Good morning and welcome to The Climate 202! Today we're reading about life hacks from the '60s that were definitely bad for the environment. 😬 But first:
Biden appealed to Congress on Wednesday to suspend the federal gasoline and diesel tax for three months, as the national average price of gas hovers at nearly $5 a gallon. But his proposal faces skepticism from lawmakers in both parties — and even some White House economists and Treasury Department officials — who worry that it would not meaningfully bring down prices at the pump.
And some Democrats say Biden, who took office promising ambitious action to fight climate change, should reduce costs for consumers in a way that doesn't increase planet-warming emissions from fossil-fuel-powered vehicles.
“There's a whole series of things we could do to reduce our dependence on single-occupancy vehicles, which is killing people,” Rep. Earl Blumenauer (D-Ore.) told The Climate 202 on Wednesday.
“There's a whole suite of opportunities in terms of dealing with bike share as mass transit, giving relief in terms of transit fares, and helping people in terms of biking and walking,” said Blumenauer, who often wears a bicycle pin on his lapel.
Tony Dutzik, associate director and senior policy analyst with Frontier Group, a nonpartisan research and public policy organization, echoed that assessment.
“If we're looking to address climate change and to give people flexibility to avoid high gas prices in their daily lives, then we should be giving them as many choices as we can,” Dutzik told The Climate 202. “And providing transit fare relief would help people who have access to transit make better use of it.”
The transportation sector recently surpassed the power sector as the country's largest source of planet-warming pollution, accounting for 27 percent of all carbon emissions in 2020, according to the Environmental Protection Agency. Cars and trucks produce the bulk of those emissions.
To reach Biden's goal of slashing economywide emissions in half by 2030, climate advocates say the administration should not only encourage electric vehicle adoption, but also incentivize carpooling, transit ridership, biking and walking.

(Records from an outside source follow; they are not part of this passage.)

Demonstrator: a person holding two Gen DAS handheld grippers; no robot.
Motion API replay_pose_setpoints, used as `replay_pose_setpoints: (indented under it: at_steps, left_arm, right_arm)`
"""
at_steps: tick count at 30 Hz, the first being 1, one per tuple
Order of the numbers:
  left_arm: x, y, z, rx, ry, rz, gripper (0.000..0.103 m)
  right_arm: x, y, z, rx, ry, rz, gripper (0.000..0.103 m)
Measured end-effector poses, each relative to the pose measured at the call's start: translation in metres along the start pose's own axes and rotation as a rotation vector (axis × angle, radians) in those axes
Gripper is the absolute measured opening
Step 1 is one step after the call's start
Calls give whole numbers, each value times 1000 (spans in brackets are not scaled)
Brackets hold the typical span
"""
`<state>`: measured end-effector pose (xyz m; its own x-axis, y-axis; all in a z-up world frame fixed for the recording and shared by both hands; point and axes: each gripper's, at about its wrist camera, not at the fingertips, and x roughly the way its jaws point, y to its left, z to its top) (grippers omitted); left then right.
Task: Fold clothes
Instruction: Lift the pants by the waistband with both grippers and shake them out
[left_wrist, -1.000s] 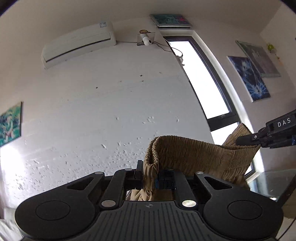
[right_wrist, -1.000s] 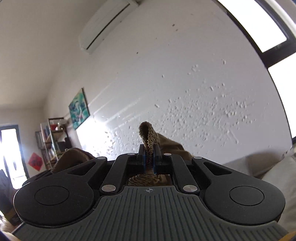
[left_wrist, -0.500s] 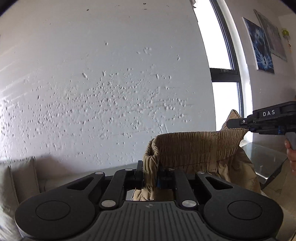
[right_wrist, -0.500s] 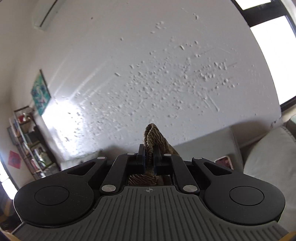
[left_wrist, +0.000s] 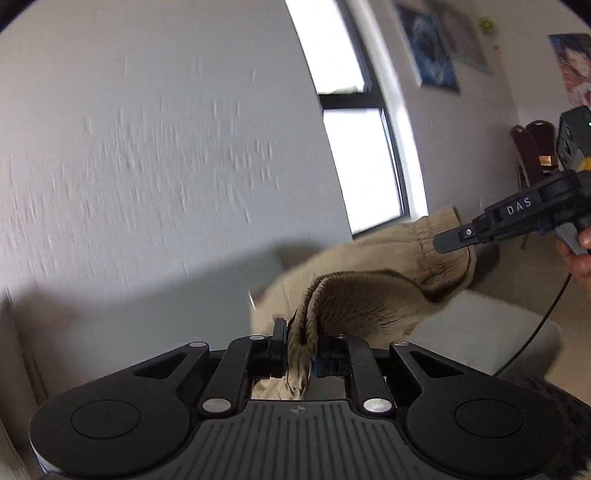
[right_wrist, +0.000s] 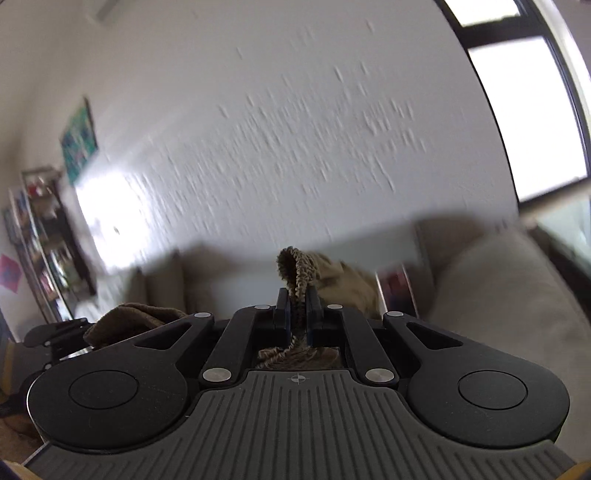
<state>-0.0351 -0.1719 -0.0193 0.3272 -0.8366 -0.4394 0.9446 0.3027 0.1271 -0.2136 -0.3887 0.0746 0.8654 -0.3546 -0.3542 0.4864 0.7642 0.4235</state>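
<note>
So on my end both grippers have hold of the same tan garment (left_wrist: 373, 295), which is hanging in the air between them in front of a white textured wall (left_wrist: 147, 166). The left gripper (left_wrist: 300, 349) has its fingers clamped on a bunched fold of the gathered waistband, fabric poking up between the pads and drooping below them. Over in the left wrist view I can see the right gripper (left_wrist: 454, 240) coming in from the right edge with its fingertip pressed against the elastic band at the far end of the cloth, and my right hand (left_wrist: 580, 254) peeking in behind it. From the right wrist view, that gripper (right_wrist: 297, 314) is pinched tight on a ribbed loop of the waistband (right_wrist: 295, 269) sticking up above the pads. Beyond the cloth there's a beige sofa (right_wrist: 498, 288), a dark-framed window (left_wrist: 362, 158) and a shelf unit (right_wrist: 44, 240) off left. Everything's pretty motion-blurred.
</note>
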Motion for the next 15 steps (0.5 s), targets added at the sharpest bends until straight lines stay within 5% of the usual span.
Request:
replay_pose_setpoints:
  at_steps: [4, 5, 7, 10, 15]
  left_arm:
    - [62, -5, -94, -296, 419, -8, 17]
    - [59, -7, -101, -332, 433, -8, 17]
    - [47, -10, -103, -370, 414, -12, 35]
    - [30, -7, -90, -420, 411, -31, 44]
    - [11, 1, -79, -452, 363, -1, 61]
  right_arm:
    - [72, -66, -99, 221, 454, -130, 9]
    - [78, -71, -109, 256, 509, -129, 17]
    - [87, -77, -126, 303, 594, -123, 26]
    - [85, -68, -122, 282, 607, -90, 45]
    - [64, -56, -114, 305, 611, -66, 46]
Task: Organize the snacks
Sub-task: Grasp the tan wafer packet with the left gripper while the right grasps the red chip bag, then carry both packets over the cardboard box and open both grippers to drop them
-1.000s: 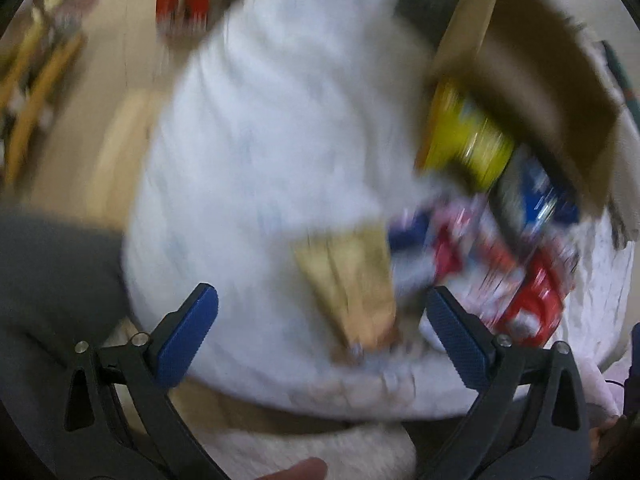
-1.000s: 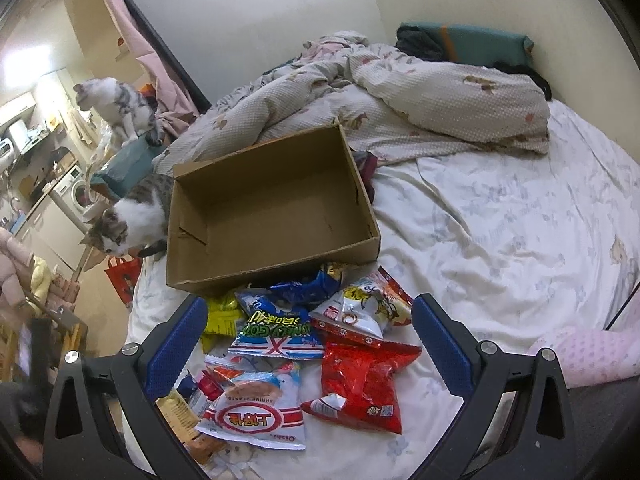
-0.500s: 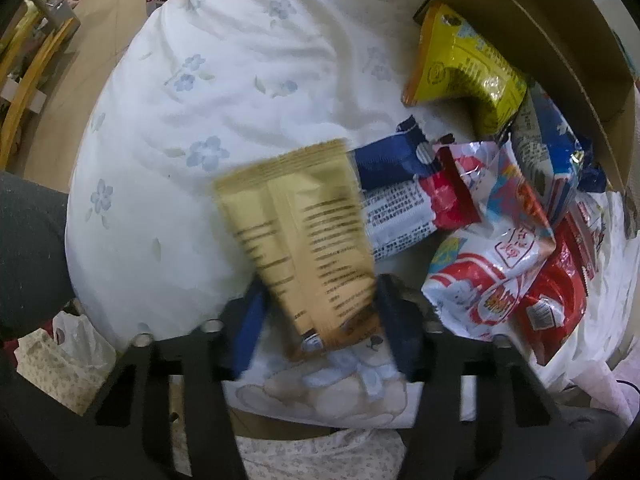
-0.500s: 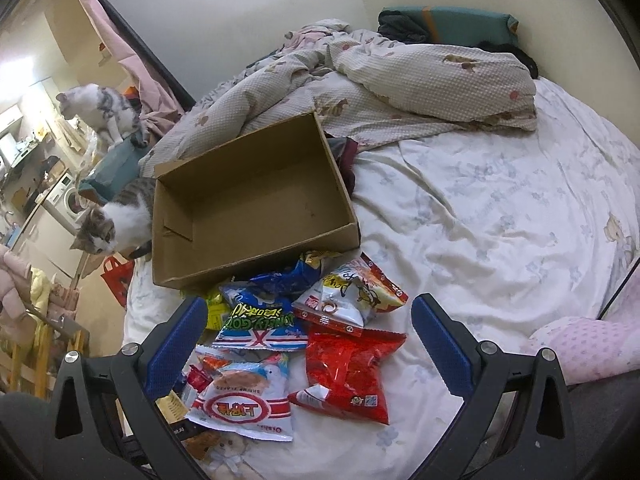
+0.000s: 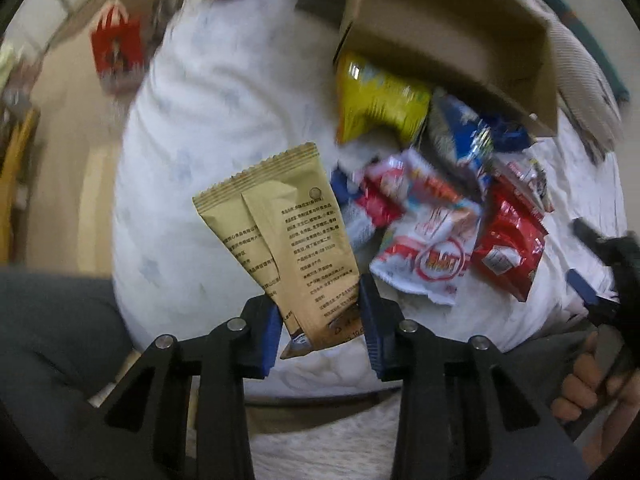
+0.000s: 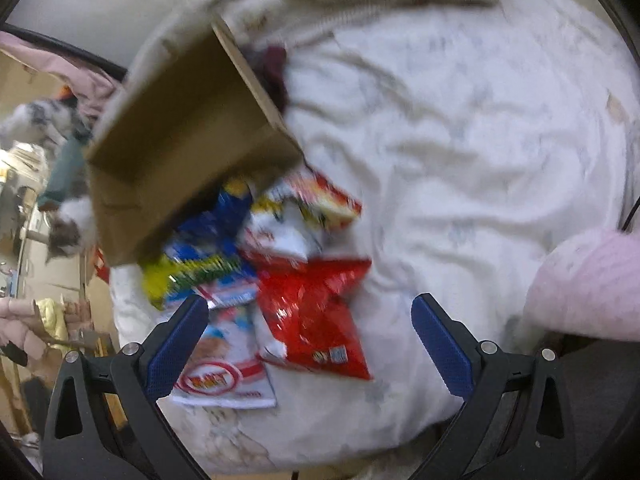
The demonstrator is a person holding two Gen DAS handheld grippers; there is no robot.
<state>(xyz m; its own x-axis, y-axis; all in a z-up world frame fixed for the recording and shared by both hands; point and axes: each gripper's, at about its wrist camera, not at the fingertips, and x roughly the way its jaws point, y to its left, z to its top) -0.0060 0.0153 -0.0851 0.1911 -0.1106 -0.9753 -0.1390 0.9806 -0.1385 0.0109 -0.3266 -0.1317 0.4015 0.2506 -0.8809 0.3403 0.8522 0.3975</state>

“In a lot of parts of the country, you sort of have to drive — you don't have other options,” said Matt Casale, director of environment campaigns for U.S. Public Interest Research Group. “So there has to be a longer-term strategy to give people better options to make it easier not to drive.”
Windfall profits tax
To be sure, a transit fare holiday is not an active conversation on Capitol Hill, where many Democrats are instead pushing legislation to punish oil companies for allegedly “price gouging” consumers and reaping record profits.
House Transportation and Infrastructure Chair Peter A. DeFazio (D-Ore.) on Tuesday released a scathing statement on Biden's push to suspend the gas tax, calling it “a short-sighted proposal that relies on the cooperation of oil companies to pass on minuscule savings to consumers — the same oil companies that made record profits last year and a staggering $35 billion in the first quarter of 2022.”
DeFazio told The Climate 202 that Brian Deese, director of the National Economic Council, called him Tuesday evening after the statement had come out. The Oregon Democrat, who is retiring at the end of his term, told Deese that he would rather tax the oil industry's record profits and send rebates to consumers.
“I said, ‘We’re Democrats. Why don't we go after the oil companies' windfall profits?' ” DeFazio said. “They're going to buy back $22 billion worth of stock out of their excess profits.”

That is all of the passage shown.